- [Instructions for the task]: Without a single alteration, write the listing out again.

- [Material provided]:
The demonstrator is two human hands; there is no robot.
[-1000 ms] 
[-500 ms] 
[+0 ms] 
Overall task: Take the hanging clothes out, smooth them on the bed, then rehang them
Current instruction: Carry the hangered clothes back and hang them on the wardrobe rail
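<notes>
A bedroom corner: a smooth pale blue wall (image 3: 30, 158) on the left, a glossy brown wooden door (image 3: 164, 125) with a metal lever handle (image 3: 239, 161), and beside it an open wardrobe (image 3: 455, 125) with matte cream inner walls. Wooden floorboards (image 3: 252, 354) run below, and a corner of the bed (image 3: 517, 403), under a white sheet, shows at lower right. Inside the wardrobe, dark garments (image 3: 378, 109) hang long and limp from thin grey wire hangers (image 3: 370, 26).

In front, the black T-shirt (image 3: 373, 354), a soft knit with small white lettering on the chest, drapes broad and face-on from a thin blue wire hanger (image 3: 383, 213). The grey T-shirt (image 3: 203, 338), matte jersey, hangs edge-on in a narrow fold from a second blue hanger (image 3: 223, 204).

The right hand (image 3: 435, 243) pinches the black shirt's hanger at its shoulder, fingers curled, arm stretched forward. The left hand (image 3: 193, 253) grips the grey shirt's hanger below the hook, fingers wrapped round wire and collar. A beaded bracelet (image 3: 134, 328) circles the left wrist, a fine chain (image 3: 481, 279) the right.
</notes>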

- [Written reply]:
The demonstrator is two human hands; there is no robot.
[-1000 ms] 
[-500 ms] 
[+0 ms] 
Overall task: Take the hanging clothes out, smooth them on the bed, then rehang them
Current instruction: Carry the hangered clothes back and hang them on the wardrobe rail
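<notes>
A bedroom corner: a smooth pale blue wall (image 3: 30, 158) on the left, a glossy brown wooden door (image 3: 164, 125) with a metal lever handle (image 3: 239, 161), and beside it an open wardrobe (image 3: 455, 125) with matte cream inner walls. Wooden floorboards (image 3: 252, 354) run below, and a corner of the bed (image 3: 517, 403), under a white sheet, shows at lower right. Inside the wardrobe, dark garments (image 3: 378, 109) hang long and limp from thin grey wire hangers (image 3: 370, 26).

In front, the black T-shirt (image 3: 373, 354), a soft knit with small white lettering on the chest, drapes broad and face-on from a thin blue wire hanger (image 3: 383, 213). The grey T-shirt (image 3: 203, 338), matte jersey, hangs edge-on in a narrow fold from a second blue hanger (image 3: 223, 204).

The right hand (image 3: 435, 243) pinches the black shirt's hanger at its shoulder, fingers curled, arm stretched forward. The left hand (image 3: 193, 253) grips the grey shirt's hanger below the hook, fingers wrapped round wire and collar. A beaded bracelet (image 3: 134, 328) circles the left wrist, a fine chain (image 3: 481, 279) the right.
</notes>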

The answer has been written out in full.